Toen ik op het idee gebracht werd over
Russische letterkunde te spreken kwamen er
eenige bezwaren in mij op. Ik ben niet in het
bezit van een geldig Hollandsch diploma en
zelfs mijn verschillende diplomas uit Rusland
bestaan niet meer; bovendien kan ik door mijn
eenigszins gebrekkig hollandsch, wat ik wil
zeggen, niet zo inkleeden, als mijn stof het
wel zou vereischen. Maar het idee ook anderen
met de literatuur van Rusland waarin zoo
veel moois en origineels ligt, bekend te maken
heeft mij moed gegeven.’ Bertha zorgde dat
zij door gedegen studie goed beslagen ten ijs
kwam.6
Aan bekendheid ontbreekt het de Russische
schrijvers in 2013 bepaald niet. De lezingen van
Bertha hebben echter iets heel fris en oorspronkelijks.

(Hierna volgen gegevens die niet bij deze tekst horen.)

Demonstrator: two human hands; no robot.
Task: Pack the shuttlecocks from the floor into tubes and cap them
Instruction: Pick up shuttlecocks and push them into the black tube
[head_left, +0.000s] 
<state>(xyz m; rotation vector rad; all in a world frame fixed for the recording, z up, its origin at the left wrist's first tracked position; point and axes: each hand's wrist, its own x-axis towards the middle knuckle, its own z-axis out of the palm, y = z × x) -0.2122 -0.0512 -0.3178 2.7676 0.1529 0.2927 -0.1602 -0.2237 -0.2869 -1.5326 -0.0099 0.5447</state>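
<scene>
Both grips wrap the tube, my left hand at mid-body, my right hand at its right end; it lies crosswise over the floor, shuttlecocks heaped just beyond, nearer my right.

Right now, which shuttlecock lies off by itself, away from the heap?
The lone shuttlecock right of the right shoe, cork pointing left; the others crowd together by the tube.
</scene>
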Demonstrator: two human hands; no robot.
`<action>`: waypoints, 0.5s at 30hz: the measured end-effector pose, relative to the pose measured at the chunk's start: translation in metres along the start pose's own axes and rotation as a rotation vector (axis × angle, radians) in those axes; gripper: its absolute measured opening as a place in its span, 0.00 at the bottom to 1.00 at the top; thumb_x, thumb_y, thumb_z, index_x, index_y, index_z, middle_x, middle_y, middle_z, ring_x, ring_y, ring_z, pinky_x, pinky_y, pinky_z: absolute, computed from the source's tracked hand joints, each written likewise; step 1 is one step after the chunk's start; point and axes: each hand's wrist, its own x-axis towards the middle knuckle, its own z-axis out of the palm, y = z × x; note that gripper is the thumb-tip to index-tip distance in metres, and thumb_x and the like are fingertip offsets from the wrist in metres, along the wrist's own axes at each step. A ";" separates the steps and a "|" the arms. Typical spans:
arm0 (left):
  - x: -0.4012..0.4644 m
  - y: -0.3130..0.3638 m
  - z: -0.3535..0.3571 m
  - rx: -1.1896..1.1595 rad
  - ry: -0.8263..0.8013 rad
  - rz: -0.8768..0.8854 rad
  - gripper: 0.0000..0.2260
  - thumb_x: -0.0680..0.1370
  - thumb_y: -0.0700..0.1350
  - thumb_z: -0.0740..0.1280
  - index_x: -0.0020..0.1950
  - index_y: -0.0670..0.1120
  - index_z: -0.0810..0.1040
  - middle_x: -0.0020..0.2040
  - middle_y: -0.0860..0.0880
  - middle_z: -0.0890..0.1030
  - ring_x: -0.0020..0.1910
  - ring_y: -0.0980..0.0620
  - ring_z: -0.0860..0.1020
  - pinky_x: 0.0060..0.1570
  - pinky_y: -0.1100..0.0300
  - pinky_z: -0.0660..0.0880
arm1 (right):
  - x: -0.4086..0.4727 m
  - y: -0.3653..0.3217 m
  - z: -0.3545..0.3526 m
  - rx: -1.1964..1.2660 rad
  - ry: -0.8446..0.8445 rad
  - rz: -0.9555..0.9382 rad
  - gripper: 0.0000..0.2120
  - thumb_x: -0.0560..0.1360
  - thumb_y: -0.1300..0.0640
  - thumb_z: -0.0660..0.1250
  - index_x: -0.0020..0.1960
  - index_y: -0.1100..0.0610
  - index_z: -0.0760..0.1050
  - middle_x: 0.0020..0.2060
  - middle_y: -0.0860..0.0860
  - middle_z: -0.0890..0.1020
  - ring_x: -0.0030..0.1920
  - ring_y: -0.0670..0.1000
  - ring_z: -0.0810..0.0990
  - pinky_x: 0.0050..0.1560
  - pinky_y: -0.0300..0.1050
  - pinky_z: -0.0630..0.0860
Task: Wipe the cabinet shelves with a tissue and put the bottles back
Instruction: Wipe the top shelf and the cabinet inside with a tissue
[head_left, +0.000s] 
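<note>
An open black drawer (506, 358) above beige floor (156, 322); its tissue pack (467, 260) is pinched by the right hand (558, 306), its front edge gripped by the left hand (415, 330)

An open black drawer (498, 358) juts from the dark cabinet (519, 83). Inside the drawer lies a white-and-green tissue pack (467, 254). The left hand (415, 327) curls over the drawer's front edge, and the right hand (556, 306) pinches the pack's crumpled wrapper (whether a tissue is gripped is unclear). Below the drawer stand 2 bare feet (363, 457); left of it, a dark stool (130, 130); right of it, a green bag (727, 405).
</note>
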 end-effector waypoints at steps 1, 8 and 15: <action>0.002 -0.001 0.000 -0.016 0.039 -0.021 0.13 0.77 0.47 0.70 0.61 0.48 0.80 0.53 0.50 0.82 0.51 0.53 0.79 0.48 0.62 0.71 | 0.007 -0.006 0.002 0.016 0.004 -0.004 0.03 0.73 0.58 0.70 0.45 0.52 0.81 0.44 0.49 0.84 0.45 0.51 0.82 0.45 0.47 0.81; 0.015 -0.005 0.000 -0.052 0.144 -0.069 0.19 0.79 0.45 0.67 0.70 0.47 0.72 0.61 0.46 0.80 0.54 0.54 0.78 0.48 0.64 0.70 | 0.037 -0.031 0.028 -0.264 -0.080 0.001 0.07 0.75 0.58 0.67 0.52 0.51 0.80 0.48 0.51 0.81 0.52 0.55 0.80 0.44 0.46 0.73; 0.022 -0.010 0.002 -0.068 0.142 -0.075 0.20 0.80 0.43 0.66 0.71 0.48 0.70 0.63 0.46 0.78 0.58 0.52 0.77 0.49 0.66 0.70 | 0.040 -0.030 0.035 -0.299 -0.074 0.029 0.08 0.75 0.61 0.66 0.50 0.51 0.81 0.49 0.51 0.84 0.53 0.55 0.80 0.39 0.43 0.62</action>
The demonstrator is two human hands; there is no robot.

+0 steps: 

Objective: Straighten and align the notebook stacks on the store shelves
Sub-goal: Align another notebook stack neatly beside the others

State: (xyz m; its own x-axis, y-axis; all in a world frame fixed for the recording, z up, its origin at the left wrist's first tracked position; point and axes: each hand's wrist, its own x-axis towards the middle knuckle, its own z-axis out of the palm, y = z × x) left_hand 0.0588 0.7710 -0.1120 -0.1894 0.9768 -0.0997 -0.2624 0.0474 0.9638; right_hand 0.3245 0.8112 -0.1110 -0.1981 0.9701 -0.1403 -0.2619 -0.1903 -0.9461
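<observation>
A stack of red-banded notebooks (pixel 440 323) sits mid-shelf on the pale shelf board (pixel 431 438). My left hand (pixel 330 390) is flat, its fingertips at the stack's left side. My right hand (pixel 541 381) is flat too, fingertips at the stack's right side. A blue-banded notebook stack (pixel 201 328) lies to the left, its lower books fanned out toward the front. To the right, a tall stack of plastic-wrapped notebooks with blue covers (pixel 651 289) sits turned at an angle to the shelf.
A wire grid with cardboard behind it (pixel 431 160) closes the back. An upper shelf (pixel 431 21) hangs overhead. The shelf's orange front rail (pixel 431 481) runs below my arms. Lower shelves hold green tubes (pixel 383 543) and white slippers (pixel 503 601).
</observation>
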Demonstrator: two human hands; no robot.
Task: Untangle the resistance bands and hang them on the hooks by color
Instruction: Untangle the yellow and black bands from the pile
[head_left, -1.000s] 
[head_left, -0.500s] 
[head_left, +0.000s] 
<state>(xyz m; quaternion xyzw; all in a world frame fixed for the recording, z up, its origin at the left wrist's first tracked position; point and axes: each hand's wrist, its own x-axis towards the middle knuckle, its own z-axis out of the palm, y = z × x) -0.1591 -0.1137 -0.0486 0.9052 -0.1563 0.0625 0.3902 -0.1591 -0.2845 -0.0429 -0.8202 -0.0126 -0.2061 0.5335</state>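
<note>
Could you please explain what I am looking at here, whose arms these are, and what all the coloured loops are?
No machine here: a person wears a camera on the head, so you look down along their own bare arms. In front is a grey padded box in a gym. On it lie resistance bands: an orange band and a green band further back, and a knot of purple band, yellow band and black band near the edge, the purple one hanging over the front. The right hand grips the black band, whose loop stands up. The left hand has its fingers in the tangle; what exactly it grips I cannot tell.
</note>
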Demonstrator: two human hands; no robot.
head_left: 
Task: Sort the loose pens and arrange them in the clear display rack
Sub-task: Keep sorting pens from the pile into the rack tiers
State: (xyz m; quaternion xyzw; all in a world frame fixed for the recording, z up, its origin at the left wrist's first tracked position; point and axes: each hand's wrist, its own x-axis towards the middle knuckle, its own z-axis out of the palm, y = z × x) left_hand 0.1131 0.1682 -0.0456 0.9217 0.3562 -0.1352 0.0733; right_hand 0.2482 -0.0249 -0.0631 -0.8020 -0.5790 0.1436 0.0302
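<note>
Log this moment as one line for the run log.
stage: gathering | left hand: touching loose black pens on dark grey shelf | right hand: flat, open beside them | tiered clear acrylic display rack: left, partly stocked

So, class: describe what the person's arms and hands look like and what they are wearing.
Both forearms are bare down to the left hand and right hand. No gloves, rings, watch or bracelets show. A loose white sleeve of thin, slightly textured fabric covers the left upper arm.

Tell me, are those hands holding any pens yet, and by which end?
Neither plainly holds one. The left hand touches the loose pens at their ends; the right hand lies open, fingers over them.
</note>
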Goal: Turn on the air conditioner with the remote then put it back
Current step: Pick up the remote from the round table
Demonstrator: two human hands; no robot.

De schrijvers die zij behandelt zijn
voor haar nooit vreemden geweest. De ouderen:
Poesjkin, Lermontov, Gogol, Toergenjev,
Tolstoj, Dostojevski en Tsjechov, zijn haar met
de paplepel ingegoten. Met de jongeren, zoals
Gorki, Boenin, Andrejev, Sologoeb, Blok en
Majakowski deelt zij ervaringen. Het zijn generatiegenoten
die net als zij met ongeduld op
de revolutie hebben gewacht en geschrokken
zijn van de gevolgen. Zij geeft haar toehoorders
toegang tot een wereld die de hare is.
1 De toelichting bij de lezing is van M. Elshout-Mohr en Daria Mohr, kleindochters
van Bertha Mohr-Ulmann.
2 Bertha heeft de toen dertigjarige Isidora Duncan in december 1907 zien optreden in
Sint-Petersburg. Zij schreef aan haar schoonmoeder: ‘Ach, ja die Dunkan haben wir
gesehen, einfach prachtvoll war es. – und mit jedem Tanz wurden wir immer mehr
mitgerissen. Iphigenie tanzte sie, und dann noch Moschkowsky und Schubert. Ja,
das war sehr schön.’
3 Kees Jiskoot heeft het ‘akelijke’ (akelige) gedicht ‘Inonina’ niet in zijn bundel
opgenomen. De ‘Biecht van een hooligan’ staat er wel in. De regels die Bertha
aanhaalde, vertaalde Jiskoot als volgt: ‘O, snapten jullie nou eens,/Dat jullie
zoon in Rusland/ De beste dichter is!/ Verijsde jullie hart niet als hij in het najaar/
Blootsvoets sopte door de plassen daar? Heden loop hij met een hoge hoed op,/
Heeft hij fraaigelakte schoenen aan./ Maar hij is zijn dorpskwajongensstreken/ Nog
niet kwijt, alsook zijn overmoed./ Elke koe op ‘s slagers uithangteken/ Wordt door
hem van ver gegroet. (Ziet hij op een plein koetsiers met hun wagen,/ Dan denkt hij
aan de mestgeur op het veld,) / Dan is hij bereid de staart te dragen/ Als een bruidssleep,
van elk paard, daar opgesteld.’
4 Petschenegen (Petsjenegen) zijn Turkse nomaden die in de tiende eeuw leefden tussen
de Wolga en de Don.
5 Provinciestad aan de Oka, waar het geboortedorp Konstantinovo van Jesenin onder
valt.
6 Bertha Ulmann is altijd blijven leren en studeren. In een van de schriften staan
Russische vertalingen die zij in 1933 maakte van delen van het proefschrift van
Francisca de Graaff. Deze dissertatie is in het Frans geschreven: Serge Ésénine
(1895-1925), sa vie et son oeuvre. Uitgever was E.J. Brill, Leiden.